■ Problem to work on ■
Repeat the listing word for word. Leave every picture out.

■ Data segment ■
= Beginning of Section =

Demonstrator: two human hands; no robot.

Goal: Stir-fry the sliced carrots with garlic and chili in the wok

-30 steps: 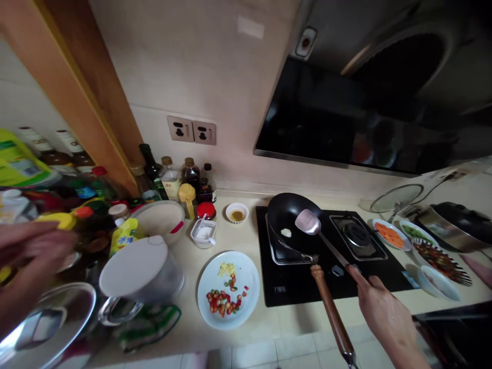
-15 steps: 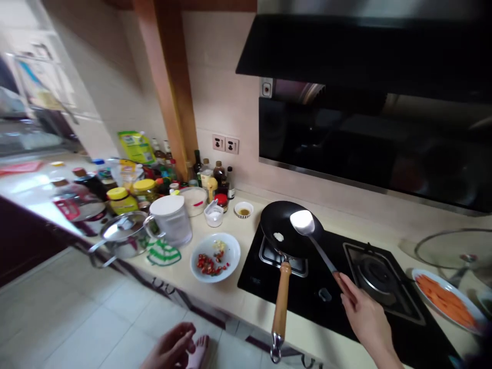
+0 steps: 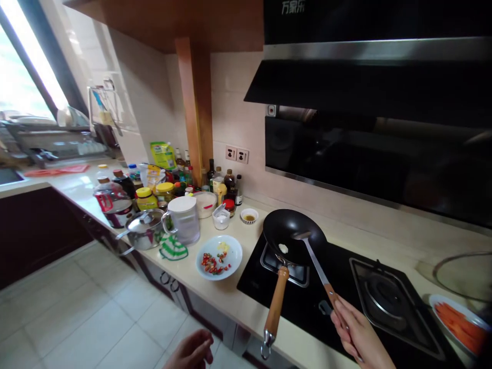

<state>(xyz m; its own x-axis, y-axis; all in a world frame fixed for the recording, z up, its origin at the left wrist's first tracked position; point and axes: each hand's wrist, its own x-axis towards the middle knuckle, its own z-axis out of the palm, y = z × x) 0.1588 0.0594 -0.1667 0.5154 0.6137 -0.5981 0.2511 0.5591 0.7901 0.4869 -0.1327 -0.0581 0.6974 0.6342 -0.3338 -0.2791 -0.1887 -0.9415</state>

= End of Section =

■ Result of this exercise ■
Demonstrator: two human hands; no robot.

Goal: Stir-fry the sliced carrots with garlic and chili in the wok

-30 steps: 
-15 steps: 
+0 steps: 

<state>(xyz m; its own x-axis, y-axis; all in a world frame fixed for the recording, z up, its origin at the left wrist's first tracked position; point and axes: each hand's wrist, its own x-axis towards the middle knuckle, its own z-axis out of the palm, y = z × x) 0.1588 0.0594 -0.1667 0.5154 0.6137 -0.5981 0.2511 0.5591 0.7901 0.4869 -0.1327 -0.0581 0.6974 0.6342 -0.3338 -0.2791 -0.1887 -0.9415</state>

For this exercise, nothing more is required.